The lines to repeat are those below from the one containing "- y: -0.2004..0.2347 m" down to the one containing "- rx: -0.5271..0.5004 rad", both included; reproduce them exactly and nothing else.

Given material
= = =

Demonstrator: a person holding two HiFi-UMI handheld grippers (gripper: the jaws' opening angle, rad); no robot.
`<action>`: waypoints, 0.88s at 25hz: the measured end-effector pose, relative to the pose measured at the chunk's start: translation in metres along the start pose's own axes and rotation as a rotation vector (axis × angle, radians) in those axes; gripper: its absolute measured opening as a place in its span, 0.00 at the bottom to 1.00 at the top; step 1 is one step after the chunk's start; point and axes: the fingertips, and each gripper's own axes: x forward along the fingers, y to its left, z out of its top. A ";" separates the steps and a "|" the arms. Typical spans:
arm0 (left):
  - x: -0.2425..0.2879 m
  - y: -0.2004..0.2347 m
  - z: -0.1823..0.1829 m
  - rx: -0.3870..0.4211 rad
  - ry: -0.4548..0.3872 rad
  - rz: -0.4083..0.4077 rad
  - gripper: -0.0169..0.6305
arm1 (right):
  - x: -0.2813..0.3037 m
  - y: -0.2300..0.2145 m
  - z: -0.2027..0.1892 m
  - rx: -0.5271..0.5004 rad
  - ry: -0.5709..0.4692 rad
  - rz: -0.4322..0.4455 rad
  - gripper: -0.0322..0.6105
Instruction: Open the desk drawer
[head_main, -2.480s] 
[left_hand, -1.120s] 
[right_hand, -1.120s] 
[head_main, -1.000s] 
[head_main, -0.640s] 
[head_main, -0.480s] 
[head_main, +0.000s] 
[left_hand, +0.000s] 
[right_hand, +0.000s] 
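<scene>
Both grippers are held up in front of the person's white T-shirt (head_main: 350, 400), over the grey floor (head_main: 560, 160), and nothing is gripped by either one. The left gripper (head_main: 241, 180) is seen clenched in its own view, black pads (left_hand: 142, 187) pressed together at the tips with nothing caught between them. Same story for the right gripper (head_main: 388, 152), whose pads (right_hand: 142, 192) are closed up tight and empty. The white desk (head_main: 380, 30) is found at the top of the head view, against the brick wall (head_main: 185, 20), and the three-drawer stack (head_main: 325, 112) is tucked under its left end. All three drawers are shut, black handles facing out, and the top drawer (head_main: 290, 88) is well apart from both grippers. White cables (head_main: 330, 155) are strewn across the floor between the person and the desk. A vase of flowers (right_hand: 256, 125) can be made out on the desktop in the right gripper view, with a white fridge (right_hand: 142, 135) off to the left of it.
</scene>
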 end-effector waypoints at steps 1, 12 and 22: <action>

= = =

Answer space
  - y: -0.2004..0.2347 m
  - z: -0.1823..0.1829 m
  - rx: -0.3870..0.4211 rad
  - ry: -0.4548..0.3872 rad
  - rz: -0.4083..0.4077 rad
  - gripper: -0.0169..0.6305
arm1 (right):
  - x: -0.2813..0.3037 m
  - y: -0.2300..0.2145 m
  - z: -0.2027..0.1892 m
  - rx: -0.5271..0.5004 rad

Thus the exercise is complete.